▸ What you will do:
Give back the full data, retyped precisely.

** Opening Supplied information block **

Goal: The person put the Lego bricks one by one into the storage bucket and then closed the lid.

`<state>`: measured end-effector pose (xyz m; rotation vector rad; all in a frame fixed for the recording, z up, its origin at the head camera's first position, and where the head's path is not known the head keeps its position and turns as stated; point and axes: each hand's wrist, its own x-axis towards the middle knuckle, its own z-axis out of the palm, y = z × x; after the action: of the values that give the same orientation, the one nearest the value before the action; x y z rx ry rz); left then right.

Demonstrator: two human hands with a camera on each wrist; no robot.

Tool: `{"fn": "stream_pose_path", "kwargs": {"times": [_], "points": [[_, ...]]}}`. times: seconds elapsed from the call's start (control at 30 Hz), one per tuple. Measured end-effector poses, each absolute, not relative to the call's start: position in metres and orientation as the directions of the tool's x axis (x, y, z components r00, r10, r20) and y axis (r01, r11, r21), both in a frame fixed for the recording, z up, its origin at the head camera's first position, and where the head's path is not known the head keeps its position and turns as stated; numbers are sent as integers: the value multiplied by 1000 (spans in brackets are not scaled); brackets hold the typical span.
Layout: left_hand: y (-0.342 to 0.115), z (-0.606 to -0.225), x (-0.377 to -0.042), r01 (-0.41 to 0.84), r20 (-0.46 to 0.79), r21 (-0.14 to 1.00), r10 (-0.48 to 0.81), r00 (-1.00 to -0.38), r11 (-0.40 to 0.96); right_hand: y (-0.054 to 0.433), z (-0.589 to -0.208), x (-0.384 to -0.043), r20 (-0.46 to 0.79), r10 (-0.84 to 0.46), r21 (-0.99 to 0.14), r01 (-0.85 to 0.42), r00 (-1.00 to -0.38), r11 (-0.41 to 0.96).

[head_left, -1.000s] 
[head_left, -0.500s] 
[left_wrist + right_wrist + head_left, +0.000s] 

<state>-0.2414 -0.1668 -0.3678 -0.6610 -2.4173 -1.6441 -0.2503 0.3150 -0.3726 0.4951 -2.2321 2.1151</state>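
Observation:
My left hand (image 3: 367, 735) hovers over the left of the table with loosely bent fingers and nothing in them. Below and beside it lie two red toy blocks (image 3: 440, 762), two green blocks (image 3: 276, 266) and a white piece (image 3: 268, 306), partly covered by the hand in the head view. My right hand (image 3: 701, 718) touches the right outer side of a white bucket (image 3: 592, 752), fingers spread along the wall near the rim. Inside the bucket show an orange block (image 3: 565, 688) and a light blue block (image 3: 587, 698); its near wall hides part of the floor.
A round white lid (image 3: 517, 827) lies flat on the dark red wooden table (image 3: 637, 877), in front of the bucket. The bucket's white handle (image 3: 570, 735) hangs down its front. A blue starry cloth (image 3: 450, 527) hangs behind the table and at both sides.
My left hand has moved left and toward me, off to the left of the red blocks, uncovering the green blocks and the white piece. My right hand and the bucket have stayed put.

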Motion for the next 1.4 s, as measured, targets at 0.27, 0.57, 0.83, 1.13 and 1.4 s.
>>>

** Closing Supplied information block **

▸ Your response:
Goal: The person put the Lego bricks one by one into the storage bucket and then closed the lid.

`<state>`: measured end-effector pose (xyz m; rotation vector rad; all in a frame fixed for the recording, z up, its origin at the head camera's first position, and where the head's path is not known the head keeps its position and turns as stated; point and axes: each hand's wrist, its own x-axis towards the middle knuckle, its own z-axis out of the palm, y = z × x; after the action: of the values that give the same orientation, the one nearest the value before the action; x y z rx ry rz); left then right.

Demonstrator: two human hands with a camera on each wrist; no robot.

Tool: `{"fn": "stream_pose_path", "kwargs": {"times": [_], "points": [[_, ...]]}}`. times: seconds elapsed from the call's start (control at 30 Hz), one per tuple. Measured end-effector poses, each absolute, not relative to the call's start: position in metres and orientation as the directions of the tool's x axis (x, y, z components r00, r10, r20) and y axis (r01, r11, r21), both in a frame fixed for the recording, z up, its origin at the head camera's first position, and where the head's path is not known the head keeps its position and turns as stated; numbers are sent as integers: the value multiplied by 1000 (spans in brackets are not scaled); brackets hold the typical span.
Layout: left_hand: y (-0.342 to 0.115), z (-0.606 to -0.225), x (-0.377 to -0.042), r01 (-0.41 to 0.84), r20 (-0.46 to 0.79), r21 (-0.14 to 1.00), r10 (-0.48 to 0.81), r00 (-1.00 to -0.38), r11 (-0.40 to 0.96); right_hand: y (-0.054 to 0.433), z (-0.589 to -0.208), x (-0.384 to -0.043), r20 (-0.46 to 0.79), r10 (-0.84 to 0.46), r21 (-0.99 to 0.14), r01 (-0.85 to 0.42), r00 (-1.00 to -0.38), r11 (-0.41 to 0.96).

[head_left, -1.000s] 
[head_left, -0.500s] 
[left_wrist + right_wrist + head_left, +0.000s] 

<state>-0.2414 -0.1668 -0.3678 -0.6610 -2.4173 -1.6441 -0.2503 0.3150 -0.3726 0.4951 -2.2321 2.1151</state>
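Observation:
My left hand (image 3: 367, 735) hovers over the left of the table with loosely bent fingers and nothing in them. Below and beside it lie two red toy blocks (image 3: 440, 762), two green blocks (image 3: 276, 266) and a white piece (image 3: 268, 306), partly covered by the hand in the head view. My right hand (image 3: 701, 718) touches the right outer side of a white bucket (image 3: 592, 752), fingers spread along the wall near the rim. Inside the bucket show an orange block (image 3: 565, 688) and a light blue block (image 3: 587, 698); its near wall hides part of the floor.
A round white lid (image 3: 517, 827) lies flat on the dark red wooden table (image 3: 637, 877), in front of the bucket. The bucket's white handle (image 3: 570, 735) hangs down its front. A blue starry cloth (image 3: 450, 527) hangs behind the table and at both sides.
My left hand has moved left and toward me, off to the left of the red blocks, uncovering the green blocks and the white piece. My right hand and the bucket have stayed put.
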
Motion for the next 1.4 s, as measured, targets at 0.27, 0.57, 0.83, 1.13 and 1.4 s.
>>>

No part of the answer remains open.